A malicious Chrome extension masquerading as a Solana trading assistant has been quietly siphoning fees from user swaps for months, exploiting how wallet interfaces bundle transactions.
The extension, Crypto Copilot, had been available on the Chrome Web Store since June, targeting traders on the Solana DEX Raydium. It injected a hidden second instruction into every swap, redirecting either 0.0013 SOL or 0.05% of the trade value to an attacker-controlled wallet.
The attack leveraged atomic transaction execution: wallet interfaces summarize multiple instructions as a single swap, so users unknowingly authorized both the intended trade and the hidden transfer. Cybersecurity firm Socket, which discovered the exploit, likened it to confirming an order that secretly adds extra charges without notice.
On-chain data suggests limited adoption so far, though the exploit scales with larger trades. Swaps above 2.6 SOL trigger the 0.05% fee, meaning a 100 SOL trade would lose 0.05 SOL (~$10 at current prices).
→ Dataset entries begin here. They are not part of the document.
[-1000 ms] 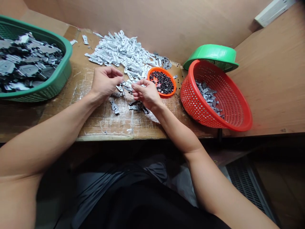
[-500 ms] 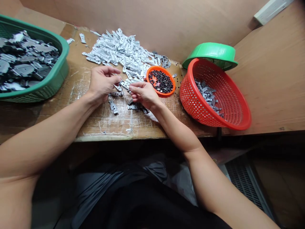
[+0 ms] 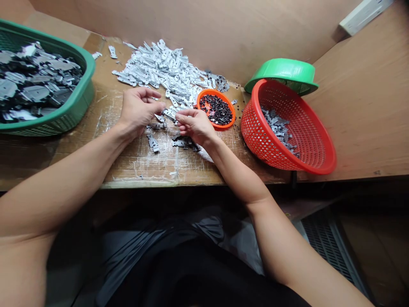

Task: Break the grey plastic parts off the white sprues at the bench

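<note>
Both of my hands are close together over the table, just in front of a heap of light grey stamped metal parts (image 3: 159, 68). My left hand (image 3: 139, 108) is closed in a pinch, thumb against forefinger, at one end of a small metal part (image 3: 169, 113). At its other end is my right hand (image 3: 196, 123), thumb and fingers pressed together; what lies inside that pinch is too small to make out. Loose metal parts (image 3: 153, 143) lie below my left hand, and darker ones (image 3: 179, 142) lie under my right. An orange dish (image 3: 234, 114) of small dark pieces stands beside my right hand.
A green basket (image 3: 86, 91) full of larger grey metal assemblies stands at the left. To the right, a red perforated basket (image 3: 315, 140) tilts toward me with grey metal parts inside, in front of a light green basket (image 3: 284, 70). Wooden panels (image 3: 217, 30) wall the back and right.
The view has shifted very slightly. My hands keep nearly the same pose around the small metal part, and nothing has visibly been put down or picked up.
</note>
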`<state>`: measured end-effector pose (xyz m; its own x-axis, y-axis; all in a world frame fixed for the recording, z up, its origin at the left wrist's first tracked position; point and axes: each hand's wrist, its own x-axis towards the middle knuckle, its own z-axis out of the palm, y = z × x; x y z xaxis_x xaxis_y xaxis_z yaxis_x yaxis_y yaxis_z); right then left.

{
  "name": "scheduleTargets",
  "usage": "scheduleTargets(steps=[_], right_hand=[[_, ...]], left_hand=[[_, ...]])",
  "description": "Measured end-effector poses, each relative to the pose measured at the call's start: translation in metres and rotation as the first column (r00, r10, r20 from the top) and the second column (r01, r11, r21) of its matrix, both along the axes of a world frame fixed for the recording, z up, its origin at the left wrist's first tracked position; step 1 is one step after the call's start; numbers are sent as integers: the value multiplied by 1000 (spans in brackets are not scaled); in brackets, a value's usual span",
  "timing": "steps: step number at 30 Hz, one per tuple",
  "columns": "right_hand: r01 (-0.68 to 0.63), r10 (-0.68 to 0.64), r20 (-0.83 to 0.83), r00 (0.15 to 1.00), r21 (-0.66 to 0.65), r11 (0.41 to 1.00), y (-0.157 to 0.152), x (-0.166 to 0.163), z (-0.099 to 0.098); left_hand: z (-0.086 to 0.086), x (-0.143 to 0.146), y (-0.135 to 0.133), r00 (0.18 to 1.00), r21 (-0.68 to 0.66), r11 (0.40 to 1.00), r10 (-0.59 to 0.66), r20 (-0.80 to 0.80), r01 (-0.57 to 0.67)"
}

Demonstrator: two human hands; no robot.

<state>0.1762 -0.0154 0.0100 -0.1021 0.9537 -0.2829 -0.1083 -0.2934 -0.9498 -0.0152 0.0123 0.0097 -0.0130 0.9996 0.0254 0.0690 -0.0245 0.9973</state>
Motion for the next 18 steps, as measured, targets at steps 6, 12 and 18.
scheduleTargets(steps=[6, 12, 18], right_hand=[[-84, 86, 40, 995, -46, 995, -1, 1, 4], [-144, 147, 55, 988, -62, 988, -3, 5, 8], [-293, 294, 34, 955, -29, 956, -2, 14, 6]], left_hand=[[-3, -2, 1, 995, 35, 996, -89, 48, 88], [-5, -1, 4, 994, -5, 996, -84, 74, 85], [-3, -1, 2, 954, -98, 949, -298, 24, 298]])
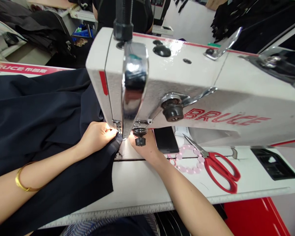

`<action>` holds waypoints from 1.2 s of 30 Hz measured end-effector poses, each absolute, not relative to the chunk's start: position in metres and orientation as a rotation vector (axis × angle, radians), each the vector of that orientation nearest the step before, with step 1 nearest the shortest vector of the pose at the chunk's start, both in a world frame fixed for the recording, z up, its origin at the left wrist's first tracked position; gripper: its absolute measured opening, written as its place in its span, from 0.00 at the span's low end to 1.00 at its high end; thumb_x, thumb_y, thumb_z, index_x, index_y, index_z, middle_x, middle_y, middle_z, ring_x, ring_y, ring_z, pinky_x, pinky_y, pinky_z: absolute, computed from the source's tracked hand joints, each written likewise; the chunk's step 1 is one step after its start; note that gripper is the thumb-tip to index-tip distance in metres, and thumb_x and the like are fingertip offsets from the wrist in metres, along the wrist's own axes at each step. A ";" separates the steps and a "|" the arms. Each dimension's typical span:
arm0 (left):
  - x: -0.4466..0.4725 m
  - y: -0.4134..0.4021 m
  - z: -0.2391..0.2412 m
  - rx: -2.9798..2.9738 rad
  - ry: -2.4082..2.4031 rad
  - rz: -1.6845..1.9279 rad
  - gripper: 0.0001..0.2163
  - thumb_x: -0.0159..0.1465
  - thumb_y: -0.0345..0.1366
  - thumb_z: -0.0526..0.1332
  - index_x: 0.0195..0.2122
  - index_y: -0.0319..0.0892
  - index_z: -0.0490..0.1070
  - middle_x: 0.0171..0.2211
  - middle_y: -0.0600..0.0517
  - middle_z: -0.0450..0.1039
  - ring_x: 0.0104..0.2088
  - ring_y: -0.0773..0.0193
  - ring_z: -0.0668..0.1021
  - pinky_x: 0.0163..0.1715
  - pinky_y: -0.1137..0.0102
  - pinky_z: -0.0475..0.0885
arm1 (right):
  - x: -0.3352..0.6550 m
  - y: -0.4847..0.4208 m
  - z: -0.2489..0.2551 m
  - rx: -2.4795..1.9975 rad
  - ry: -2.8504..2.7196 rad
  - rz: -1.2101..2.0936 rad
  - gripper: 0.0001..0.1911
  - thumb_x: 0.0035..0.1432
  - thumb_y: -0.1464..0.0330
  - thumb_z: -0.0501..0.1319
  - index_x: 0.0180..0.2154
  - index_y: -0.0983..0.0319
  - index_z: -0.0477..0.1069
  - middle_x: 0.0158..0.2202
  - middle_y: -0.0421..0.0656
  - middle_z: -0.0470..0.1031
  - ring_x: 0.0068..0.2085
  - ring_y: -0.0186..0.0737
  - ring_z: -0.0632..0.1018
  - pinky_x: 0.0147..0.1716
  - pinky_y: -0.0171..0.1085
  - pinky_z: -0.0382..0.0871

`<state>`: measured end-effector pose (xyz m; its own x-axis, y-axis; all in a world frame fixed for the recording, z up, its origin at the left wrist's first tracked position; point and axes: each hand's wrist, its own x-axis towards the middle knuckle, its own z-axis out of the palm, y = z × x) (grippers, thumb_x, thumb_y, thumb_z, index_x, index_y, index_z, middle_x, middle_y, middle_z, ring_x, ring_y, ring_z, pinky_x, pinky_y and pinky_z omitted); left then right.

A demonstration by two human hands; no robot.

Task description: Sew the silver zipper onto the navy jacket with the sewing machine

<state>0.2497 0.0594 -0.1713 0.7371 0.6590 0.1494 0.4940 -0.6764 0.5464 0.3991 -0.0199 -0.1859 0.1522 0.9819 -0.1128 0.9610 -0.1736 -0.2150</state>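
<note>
A white sewing machine (142, 88) stands over dark navy fabric (46, 114), which spreads out on the left and hangs down over the table's front edge. Thumb and fingers of my left hand (95, 136) pinch the fabric just left of the needle area. A gold bangle (21, 178) circles that forearm. My right hand (146, 147) lies under the machine arm, to the right of the needle area and close to the fabric's edge. Its fingers are hidden behind the thread tension knob (140, 141) and the metal guard (135, 75), so their hold cannot be seen.
Right of my right hand lie a black phone (166, 140), a pink beaded ring (189, 170) and red-handled scissors (220, 167). A ruler strip (127, 211) runs along the table's front edge. Behind the machine another person's dark top (124, 19) shows.
</note>
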 end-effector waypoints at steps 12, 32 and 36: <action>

Further signs indicate a rushed infrastructure: the main domain, cryptocopilot.app, is parked on GoDaddy, and the backend dashboard at crypto-coplilot-dashboard.vercel.app (misspelled) returns a blank page while collecting wallet metadata.
Socket submitted a takedown request to Google, though the extension remained live at the time of reporting. Users are advised to avoid closed-source extensions requesting signing privileges and to transfer assets to fresh wallets if they used Crypto Copilot.